Beginning with version 3.3, MAAS secrets are stored in HashiCorp Vault.
HashiCorp Vault
Vault employs identity for securing secrets and encryption keys. Its core component is the kv
secrets engine, which utilises key-value pairs to store secrets within an encrypted storage managed by Vault. You can explore more about secrets engines if you’re interested.
Vault safeguards the secrets engine using a barrier view, creating a folder with a randomly-generated UUID as the absolute root directory for that engine. This prevents the engine from accessing secrets outside its UUID folder.
For detailed information, it’s recommended to refer to the Vault documentation and consider Vault certification.
Multi-tenancy
Likewise, you want to grant fine-grained access-controls to different users, based on assigned roles. Working in concert with RBAC and Candid, MAAS can restrict user access and actions based on four roles:
- Administrator: can access all settings and perform any operation on any machine in any resource pool.
- Operator: can only act as a MAAS administrator within an assigned resource pool. Machines in other resource pools – and system settings – are not accessible.
- User: can access and manipulate machines that are not allocated to other users, within the confines of an assigned resource pool. Users cannot access any settings.
- Auditor: can view information for all machines within an assigned resource pool; cannot make any changes or alter any settings.
MAAS controls access with the help of RBAC (Role-Based Access Control), Candid (Canonical Identity Manager), and an identity service of your choice, such as SSO (Single Sign-On). You can design and deploy a controlled MAAS environment using MAAS/RBAC.
Resource pools and RBAC
Resource pools group machines. Each machine is assigned to exactly one resource pool. If you control access to resource pools, and you assign roles properly, you control user access.
Note that just using resource pools to hide machines is a flawed access control approach, known as “security by obscurity.” What users don’t know will hurt you when the users figure it out – usually entirely by accident, while trying to do the right thing.
Consequently, there must also be some means of active authorisation that allows access to a resource pool. That authorisation must be based on user identity. There must be some way of controlling what the user can do with that resource pool. In the parlance of standard security model, “what the user can do” would be called “privilege”, but for the purposes of MAAS, we simply call them “permissions.”
Identity services
MAAS/RBAC will interface with many identity services, using Candid as a mediator. The choice of identity service is up to you. As an example, let’s take a closer look at Ubuntu Single Sign-On (SSO).
SSO permits users to log in once to access many network services. SSO centralises authentication (via Kerberos), account management (via LDAP), resource-sharing (via pam_mount
), and limited authorisation through group memberships in LDAP, coupled with file permissions.
RBAC (Role-based access control) does not authenticate users or verify their identity; that function is assigned to the identity service you choose. RBAC does receive an identity token or “macaroon” (via Candid) that RBAC uses to assign user roles. MAAS uses these roles, in turn, to control user access and actions.
Candid
Direct authentication involves a user entering something uncommon or unique in response to a challenge, in order to gain access. “Something uncommon” means “something you know” or "something you have, like a password or a hardware key. “Something unique” means “something you are”, like a fingerprint. Authentication can be automated with private/public key exchanges, protected with a password on the first exchange. Adding another access point (another trusted client) usually means providing a public key, setting a password, or registering some biometric data. Direct authentication works well when there are a limited number of clients and not a lot of user turnover.

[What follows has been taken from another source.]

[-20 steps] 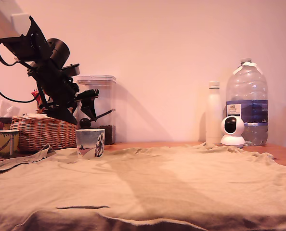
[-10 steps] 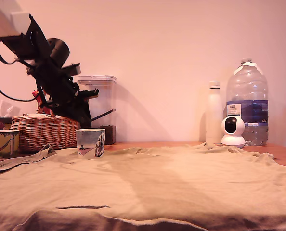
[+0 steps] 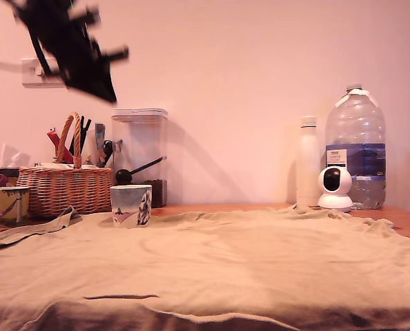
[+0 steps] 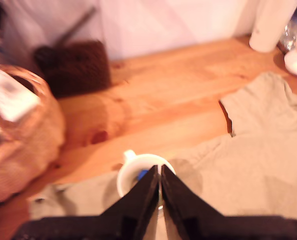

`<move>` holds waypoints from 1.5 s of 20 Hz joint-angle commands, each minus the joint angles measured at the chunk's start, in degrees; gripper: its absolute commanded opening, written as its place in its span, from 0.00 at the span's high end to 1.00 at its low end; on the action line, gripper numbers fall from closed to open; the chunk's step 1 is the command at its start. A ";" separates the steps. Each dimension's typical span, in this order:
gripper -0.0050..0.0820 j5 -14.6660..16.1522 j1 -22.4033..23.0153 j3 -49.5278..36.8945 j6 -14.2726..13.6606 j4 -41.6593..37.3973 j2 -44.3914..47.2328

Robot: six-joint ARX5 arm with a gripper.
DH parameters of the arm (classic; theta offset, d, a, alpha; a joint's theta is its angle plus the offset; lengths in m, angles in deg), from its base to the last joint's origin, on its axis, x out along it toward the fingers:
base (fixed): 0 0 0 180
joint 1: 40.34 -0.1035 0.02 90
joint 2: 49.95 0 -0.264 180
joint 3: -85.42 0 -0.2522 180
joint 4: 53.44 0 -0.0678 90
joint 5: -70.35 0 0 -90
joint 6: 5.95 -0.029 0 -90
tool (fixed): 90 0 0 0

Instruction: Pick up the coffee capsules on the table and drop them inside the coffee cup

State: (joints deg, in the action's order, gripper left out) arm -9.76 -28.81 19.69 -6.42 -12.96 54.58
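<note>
Well below claw point(image 4: 160, 176), coffee cup point(image 4: 131, 175)

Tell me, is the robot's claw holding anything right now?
No, nothing. In the wrist view the gripper has its fingers pressed together with nothing between them, high above the coffee cup. Something blue shows inside the cup.

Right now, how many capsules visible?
1: a blue capsule inside the coffee cup, partly hidden by the shut fingers. A second may be hidden in the cup.
</note>
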 commanded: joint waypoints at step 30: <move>0.97 -9.01 4.37 -55.23 2.01 -38.77 -37.18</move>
State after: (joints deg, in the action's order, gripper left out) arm -18.55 -24.28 -33.97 -4.69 -51.23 18.59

Increase users and services that need to authenticate, and direct authentication requires more effort: generating access requests; validating requests; setting up authentication; and then managing access as users move around the organisation. Candid, the Canonical identity service, was designed to meet this need. Candid acts as an authentication gateway that connects a service (e.g., RBAC) to your chosen identity service.
Candid manages authenticated users via special access tokens (macaroons) that confirm user identity. Unlike standard access tokens, macaroons
can be verified independently, in a standard way, reducing network traffic and repeated queries. Traditional access tokens must be short-lived; macaroons are valid for much longer and more easily refreshed. Macaroons can also be bound to TLS certificates, and used by multiple clients and services with no loss of security.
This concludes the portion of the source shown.